## Load in the necessary libraries

In [1]:
import requests
from bs4 import BeautifulSoup as bs

## Load the webpage content

In [2]:
# Load the webpage content
path = requests.get("https://keithgalli.github.io/web-scraping/example.html")

# Convert to a beatiful soup object
soup = bs(path.content)

# Print out our HTML
print(soup.prettify())

<html>
 <head>
  <title>
   HTML Example
  </title>
 </head>
 <body>
  <div align="middle">
   <h1>
    HTML Webpage
   </h1>
   <p>
    Link to more interesting example:
    <a href="https://keithgalli.github.io/web-scraping/webpage.html">
     keithgalli.github.io/web-scraping/webpage.html
    </a>
   </p>
  </div>
  <h2>
   A Header
  </h2>
  <p>
   <i>
    Some italicized text
   </i>
  </p>
  <h2>
   Another header
  </h2>
  <p id="paragraph-id">
   <b>
    Some bold text
   </b>
  </p>
 </body>
</html>



## Start using Beautiful soup to Scrape

### find and find_all

In [3]:
# The method .find only finds the first element
first_header = soup.find("h2")
# print(first_header)

# The method .find_all returns all the h2 elements as a list
headers = soup.find_all("h2")
print(headers)

[<h2>A Header</h2>, <h2>Another header</h2>]


In [4]:
# Pass in a list of elements to look for
first_header = soup.find(["h1", "h2"])
# print(first_header)

headers = soup.find_all(["h1", "h2"])
headers

[<h1>HTML Webpage</h1>, <h2>A Header</h2>, <h2>Another header</h2>]

In [5]:
# You can pass in attributes to the find/find_all function
paragraph = soup.find_all("p", attrs={"id": "paragraph-id"})
paragraph

[<p id="paragraph-id"><b>Some bold text</b></p>]

In [6]:
# You can nest find/find_all calls
body = soup.find('body')
div = body.find('div')
header = div.find('h1')
header

<h1>HTML Webpage</h1>

In [7]:
# We can search specific strings in our find/find_all calls
import re

paragraph = soup.find_all("p", string=re.compile("(s|S)ome"))
paragraph

headers = soup.find_all("h2", string=re.compile("(H|h)eader"))
headers

[<h2>A Header</h2>, <h2>Another header</h2>]

### Select (CSS selector)
for more information about CSS selectors [click_here](https://www.w3schools.com/cssref/css_selectors.asp)

In [8]:
print(soup.body.prettify())

<body>
 <div align="middle">
  <h1>
   HTML Webpage
  </h1>
  <p>
   Link to more interesting example:
   <a href="https://keithgalli.github.io/web-scraping/webpage.html">
    keithgalli.github.io/web-scraping/webpage.html
   </a>
  </p>
 </div>
 <h2>
  A Header
 </h2>
 <p>
  <i>
   Some italicized text
  </i>
 </p>
 <h2>
  Another header
 </h2>
 <p id="paragraph-id">
  <b>
   Some bold text
  </b>
 </p>
</body>



In [9]:
content = soup.select("div p")
content

[<p>Link to more interesting example: <a href="https://keithgalli.github.io/web-scraping/webpage.html">keithgalli.github.io/web-scraping/webpage.html</a></p>]

In [10]:
# Select all the p elements that are after h2
paragraphs = soup.select("h2 ~ p")
paragraphs

[<p><i>Some italicized text</i></p>,
 <p id="paragraph-id"><b>Some bold text</b></p>]

In [11]:
# Select all the p elements.
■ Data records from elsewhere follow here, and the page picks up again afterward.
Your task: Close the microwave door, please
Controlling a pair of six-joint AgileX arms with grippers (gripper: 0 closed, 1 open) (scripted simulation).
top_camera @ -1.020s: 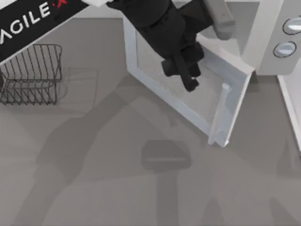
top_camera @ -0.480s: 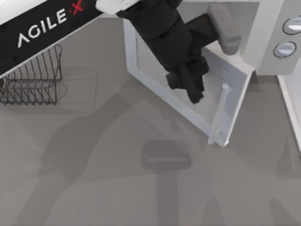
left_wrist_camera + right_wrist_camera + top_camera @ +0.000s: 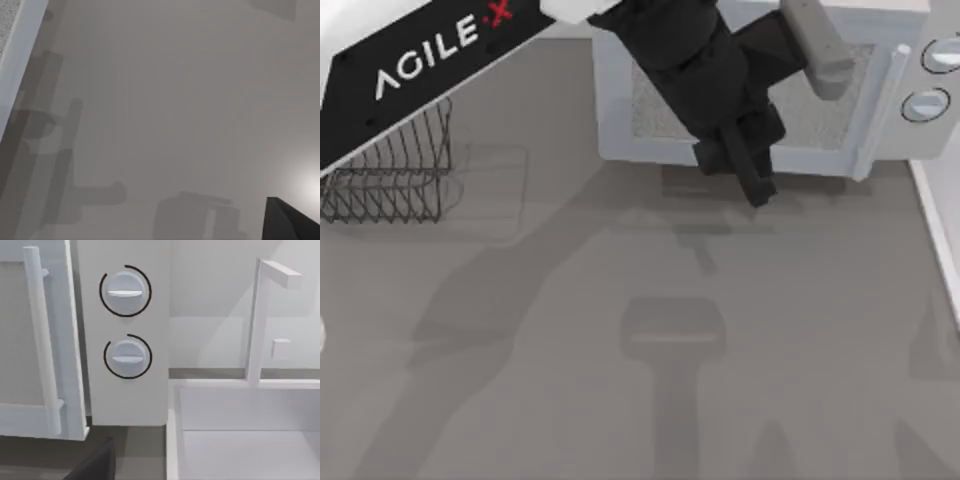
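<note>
The microwave door (image 3: 820,120) lies flat against the front of the microwave (image 3: 910,140), its speckled window facing the table. Its pale-blue bar handle (image 3: 880,110) stands next to the knob panel. In the right wrist view the door (image 3: 70,340) and handle (image 3: 42,340) sit flush beside the two round knobs (image 3: 125,290). My left gripper (image 3: 758,185) reaches down in front of the door's lower edge, fingers shut with nothing held. The left wrist view looks along the table with the door's edge (image 3: 22,60) at one corner. My right arm stays parked off to the right, facing the microwave.
A wire rack (image 3: 390,160) stands at the table's left back. A white basin (image 3: 240,430) with a tall white tap (image 3: 257,320) adjoins the microwave on the right; its rim (image 3: 940,230) runs down the table's right edge. Grey table stretches in front.
The door has swung from about half open to flat against the microwave. My left gripper has followed it back and to the right.
</note>
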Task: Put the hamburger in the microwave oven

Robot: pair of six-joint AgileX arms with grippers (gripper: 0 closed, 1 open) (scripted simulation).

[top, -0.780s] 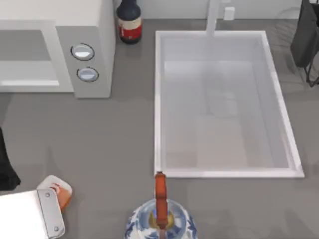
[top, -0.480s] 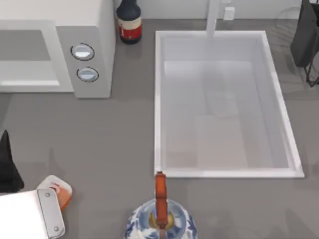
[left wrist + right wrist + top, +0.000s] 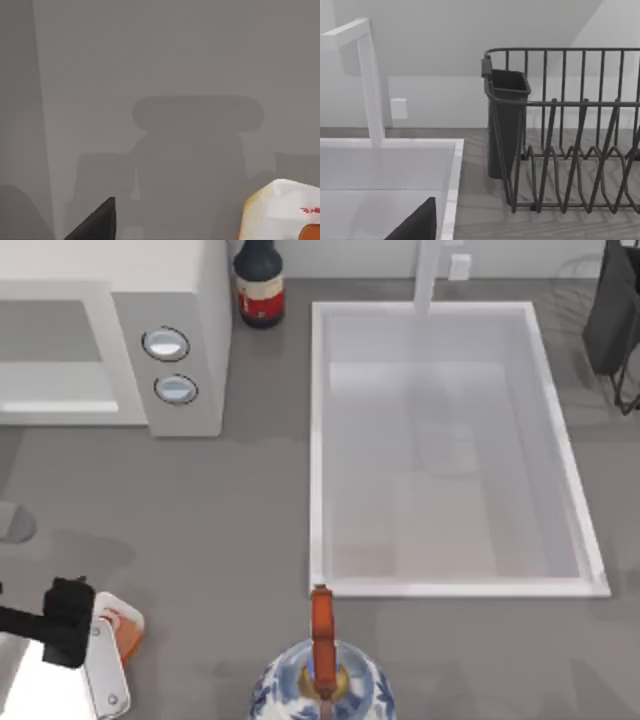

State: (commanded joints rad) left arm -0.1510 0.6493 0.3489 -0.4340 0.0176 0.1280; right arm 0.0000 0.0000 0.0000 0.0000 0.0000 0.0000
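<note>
My left gripper (image 3: 68, 622) sits low at about 8 o'clock in the top view, a dark block hanging over the near-left corner of the grey table (image 3: 200, 520); I cannot tell whether its claw is open or closed. Just at its 3 o'clock lies the small roundish orange-tan hamburger (image 3: 120, 625), pale on top with a red streak, partly tucked under the arm's white link with a grey bolted plate (image 3: 100, 675). In the left wrist view the hamburger (image 3: 282, 210) shows a pale top, a red mark and an orange rim, resting on bare tabletop. At 6 o'clock stands the blue-and-white teapot with an orange handle (image 3: 320, 670), well apart from the bun. Open grey surface runs from the hamburger up toward 11 o'clock, where the large white boxy microwave oven (image 3: 190, 300) stands with two silvery-blue knobs and its grey cavity facing me. The big white rectangular sink basin (image 3: 315, 490) fills the right half, a dark red-labelled bottle (image 3: 259, 282) beside it at 12 o'clock. My right arm is parked at 2 o'clock by the dark wire dish rack (image 3: 570, 150)
</note>
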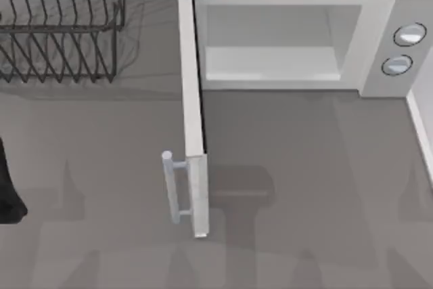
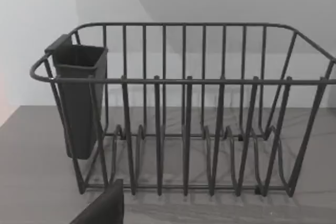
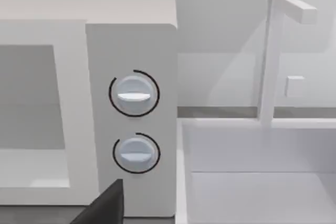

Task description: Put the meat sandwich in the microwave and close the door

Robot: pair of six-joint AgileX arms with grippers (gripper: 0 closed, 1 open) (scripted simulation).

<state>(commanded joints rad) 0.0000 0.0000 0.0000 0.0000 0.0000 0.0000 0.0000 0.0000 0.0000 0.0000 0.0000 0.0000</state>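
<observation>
Top view, lower frame: bare grey table [image 1: 304, 235], open room across the whole lower half. My left arm [image 1: 7, 187] sits parked at the left edge, mid-height.

Centre: the door [image 1: 193, 99] stands swung fully open, edge-on, running from the microwave's left front corner down toward the lower centre. Its bar handle [image 1: 172, 187] is on the left face, near the free end.

Upper frame: the microwave [image 1: 379, 18], white, its pale cavity [image 1: 270, 45] facing the open table. Two round knobs [image 1: 409, 34] sit on its right panel.

Upper left: wire dish rack [image 1: 61, 32], well apart from the door. A white sink rim [image 1: 423, 133] bounds the right edge.

Wrist views: a dark part of my left gripper [image 2: 102, 208] before the rack, and of my right gripper [image 3: 105, 205] before the knobs (grip state cannot be told for either).
</observation>
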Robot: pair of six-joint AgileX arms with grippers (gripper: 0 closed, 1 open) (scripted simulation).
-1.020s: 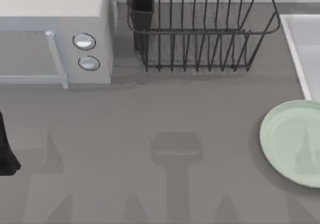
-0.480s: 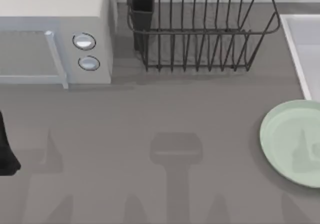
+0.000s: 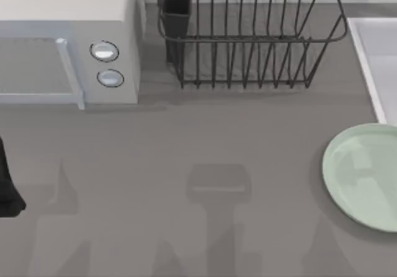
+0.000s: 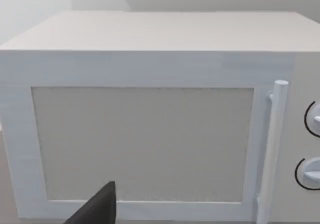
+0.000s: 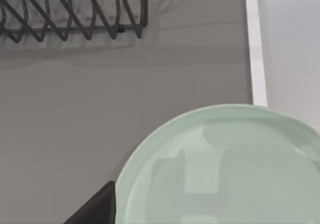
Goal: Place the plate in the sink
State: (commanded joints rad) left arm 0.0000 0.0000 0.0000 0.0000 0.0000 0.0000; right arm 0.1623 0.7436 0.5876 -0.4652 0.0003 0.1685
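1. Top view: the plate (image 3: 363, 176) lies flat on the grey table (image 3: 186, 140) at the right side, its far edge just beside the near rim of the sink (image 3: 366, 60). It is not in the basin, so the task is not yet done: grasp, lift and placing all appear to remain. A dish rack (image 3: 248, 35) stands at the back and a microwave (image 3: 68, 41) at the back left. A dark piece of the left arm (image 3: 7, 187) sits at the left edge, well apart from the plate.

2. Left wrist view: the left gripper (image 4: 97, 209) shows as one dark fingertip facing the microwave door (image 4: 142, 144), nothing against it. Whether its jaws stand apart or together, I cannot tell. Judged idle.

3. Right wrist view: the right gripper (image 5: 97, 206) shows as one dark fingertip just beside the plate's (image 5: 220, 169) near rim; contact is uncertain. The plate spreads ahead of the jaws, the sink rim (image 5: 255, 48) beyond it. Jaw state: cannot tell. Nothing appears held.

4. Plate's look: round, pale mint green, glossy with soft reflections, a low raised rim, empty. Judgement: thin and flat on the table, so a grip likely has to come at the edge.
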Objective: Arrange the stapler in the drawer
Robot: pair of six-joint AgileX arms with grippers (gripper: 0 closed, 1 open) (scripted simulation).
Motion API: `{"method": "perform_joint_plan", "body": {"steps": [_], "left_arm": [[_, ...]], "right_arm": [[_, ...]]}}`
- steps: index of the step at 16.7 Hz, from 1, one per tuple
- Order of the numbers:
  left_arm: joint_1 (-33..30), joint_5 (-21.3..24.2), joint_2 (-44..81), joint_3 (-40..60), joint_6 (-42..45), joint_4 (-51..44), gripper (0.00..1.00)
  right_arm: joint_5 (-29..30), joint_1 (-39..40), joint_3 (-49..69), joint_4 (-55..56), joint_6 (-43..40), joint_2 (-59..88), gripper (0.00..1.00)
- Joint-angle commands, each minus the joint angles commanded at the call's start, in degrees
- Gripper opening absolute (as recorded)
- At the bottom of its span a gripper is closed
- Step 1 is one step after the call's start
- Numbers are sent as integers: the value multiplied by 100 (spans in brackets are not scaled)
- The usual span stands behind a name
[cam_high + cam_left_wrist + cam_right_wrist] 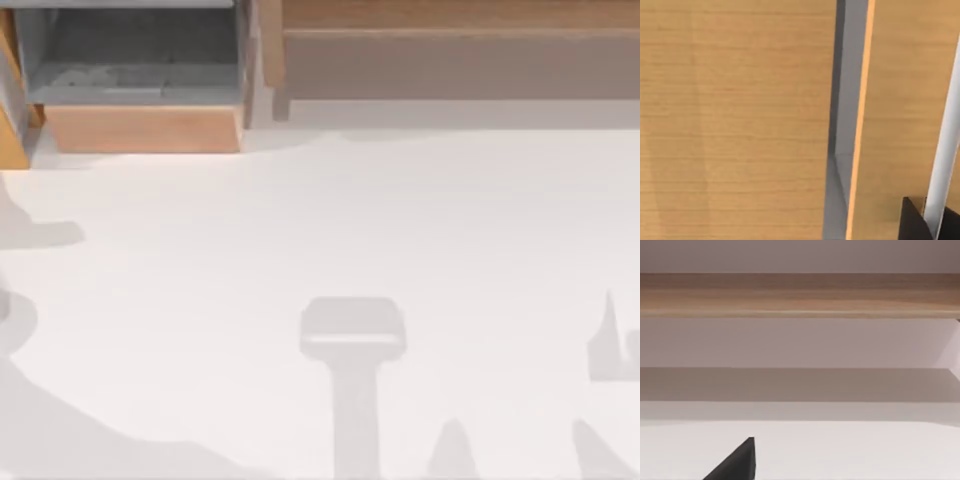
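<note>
The drawer [140, 128] stands pulled open at the table's far left corner. Its grey inner walls and floor are bare behind the light tan front panel. The stapler is out of view. A black tip of my left gripper [914, 222] sits close against tan wood panels [740, 125] split by a narrow grey gap [845, 125]. A black tip of my right gripper [737, 464] hangs low over the white table, facing the long wooden unit [800, 292].
The long wide wooden unit [450, 50] with a grey-brown face runs along the far edge at the right. The white table [300, 220] carries only grey shadows of the arms near its front and left edges.
</note>
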Motion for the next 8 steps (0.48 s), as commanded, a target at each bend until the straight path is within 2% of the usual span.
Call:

Then look up for the id in those elements
bold_text = soup.select("p#paragraph-id b")
bold_text

[<b>Some bold text</b>]

In [12]:
# look up in the body for all p tags elements
paragraphs = soup.select("body > p")
print(paragraphs)

for paragraph in paragraphs:
    print(paragraph.select("i"))

[<p><i>Some italicized text</i></p>, <p id="paragraph-id"><b>Some bold text</b></p>]
[<i>Some italicized text</i>]
[]


In [13]:
# Grab by element with specific property
soup.select("[align=middle]")

[<div align="middle">
 <h1>HTML Webpage</h1>
 <p>Link to more interesting example: <a href="https://keithgalli.github.io/web-scraping/webpage.html">keithgalli.github.io/web-scraping/webpage.html</a></p>
 </div>]

### Get different properties of the HTML

In [14]:
# For one element use .string
header = soup.find("h2")
header.string


# If multiple child elements use get_text
div = soup.find("div")
print(div.prettify())
print(div.get_text())

<div align="middle">
 <h1>
  HTML Webpage
 </h1>
 <p>
  Link to more interesting example:
  <a href="https://keithgalli.github.io/web-scraping/webpage.html">
   keithgalli.github.io/web-scraping/webpage.html
  </a>
 </p>
</div>


HTML Webpage
Link to more interesting example: keithgalli.github.io/web-scraping/webpage.html



In [15]:
# Get a specifict property from an element
link = soup.find("a")
link['href']

paragraphs = soup.select("p#paragraph-id")
paragraphs[0]['id']

'paragraph-id'

## Code Navigation

In [16]:
# Path Syntax
print(soup.body.prettify())

soup.body.div.h1.string

<body>
 <div align="middle">
  <h1>
   HTML Webpage
  </h1>
  <p>
   Link to more interesting example:
   <a href="https://keithgalli.github.io/web-scraping/webpage.html">
    keithgalli.github.io/web-scraping/webpage.html
   </a>
  </p>
 </div>
 <h2>
  A Header
 </h2>
 <p>
  <i>
   Some italicized text
  </i>
 </p>
 <h2>
  Another header
 </h2>
 <p id="paragraph-id">
  <b>
   Some bold text
  </b>
 </p>
</body>



'HTML Webpage'

In [17]:
# Know the terms: Parent, Sibling, Child

soup.body.find("div").find_next_siblings()

[<h2>A Header</h2>,
 <p><i>Some italicized text</i></p>,
 <h2>Another header</h2>,
 <p id="paragraph-id"><b>Some bold text</b></p>]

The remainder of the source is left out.